Office 365 Groups or SharePoint Team Sites?
This was a question when Office 365 Groups made it to the world a few years ago and still remains THE BIG question to this day. When do you need to create just a SharePoint site and when do you opt for an Office 365 Group Site with all the bells and whistles that come with it?
SharePoint Site
We had this forever in SharePoint. Up until Office 365 Groups came out, this was the only place we could create and have for collaboration. Sites have been used for document management, but you could also spice them up with other web parts (task list, calendar, etc.). Over the last year, a classical SharePoint site got some extra love and renaissance with modern page experience. So even if your Intranet is full of those classical sites, you can easily convert them to modern pages experience.
Example of a Classical SharePoint page
Example of a Modern SharePoint page
Office 365 Group
Office 365 Group, as I previously documented is essentially a security/membership group tied to various Office 365 tools and apps.

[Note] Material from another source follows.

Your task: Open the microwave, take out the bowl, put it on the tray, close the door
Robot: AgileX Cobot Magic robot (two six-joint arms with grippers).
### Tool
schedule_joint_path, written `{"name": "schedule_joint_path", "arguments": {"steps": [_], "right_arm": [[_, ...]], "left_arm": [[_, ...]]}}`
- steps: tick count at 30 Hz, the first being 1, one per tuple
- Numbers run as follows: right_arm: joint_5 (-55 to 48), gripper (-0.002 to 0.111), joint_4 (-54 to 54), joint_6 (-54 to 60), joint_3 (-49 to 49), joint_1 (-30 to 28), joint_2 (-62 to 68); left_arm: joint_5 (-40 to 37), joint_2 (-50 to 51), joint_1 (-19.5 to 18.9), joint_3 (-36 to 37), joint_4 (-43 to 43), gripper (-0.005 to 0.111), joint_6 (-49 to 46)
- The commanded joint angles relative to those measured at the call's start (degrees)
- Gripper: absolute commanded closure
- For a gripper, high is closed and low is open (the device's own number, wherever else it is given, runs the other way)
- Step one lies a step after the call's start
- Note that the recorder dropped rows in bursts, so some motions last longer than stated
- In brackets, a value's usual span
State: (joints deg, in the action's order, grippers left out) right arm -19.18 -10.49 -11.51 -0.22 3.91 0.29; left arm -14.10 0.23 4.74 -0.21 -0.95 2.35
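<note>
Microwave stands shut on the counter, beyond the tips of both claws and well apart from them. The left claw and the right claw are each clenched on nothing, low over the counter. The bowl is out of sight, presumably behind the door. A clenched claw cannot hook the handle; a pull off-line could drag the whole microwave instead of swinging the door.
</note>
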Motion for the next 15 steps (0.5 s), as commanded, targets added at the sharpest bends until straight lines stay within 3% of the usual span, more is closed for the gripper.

Here is what you get as part of an Office 365 Group when you create one:
- Email Distribution List (Outlook)
- Group Calendar (Outlook)
- Note-taking tool (OneNote)
- Task Management tool (Planner)
- Chat tool (MS Teams) – see a Note below
- SharePoint Site Collection (SharePoint)
NOTE: A MS Team (chat app/tool) is not automatically created when you create an Office 365 Group. You have to connect/create it manually after an Office 365 Group is created. It is only created automatically when you create a new Team from MS Teams.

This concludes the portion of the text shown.